Adopting a Dog is the Ultimate Repurpose
How often do you get to make a difference to the world and save a life? Adopting a homeless dog is the perfect opportunity -- you don't even have to put on your Superman cape to be a hero. The Humane Society reports that a shocking 2.7 million unwanted dogs and cats in good health are euthanized in the US every year. That number can be reduced by good-hearted people like you. Even if you adopt from a shelter with a no-kill policy, your dog will be infinitely happier as the center of attention in a loving home.

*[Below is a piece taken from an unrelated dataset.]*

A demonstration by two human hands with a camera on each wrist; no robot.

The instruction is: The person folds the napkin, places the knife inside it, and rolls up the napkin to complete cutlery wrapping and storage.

Animal adoption is the ultimate repurpose. You already know how important reusing and repurposing material objects is in order to prevent waste and keep our world clean and healthy. This applies so much more to living beings! By adopting a homeless dog, you'll be teaching your children about responsibility and the importance of every creature in the grand scheme of things … but be resigned to tackling most of the physical care yourself!
You, in turn, will learn that life is not perfect. You may end up falling in love with a dog that is different from what you originally expected -- perhaps a bit older, a little traumatized, not as sleek or fluffy -- but full of the capacity to give and receive love.
You'll become a VIP, as an informal spokesperson for animal rights, every time you go for a walk with your four-legged friend. When people stop for a pat, mention that your adorable Fido or Biscuit is a rescue dog.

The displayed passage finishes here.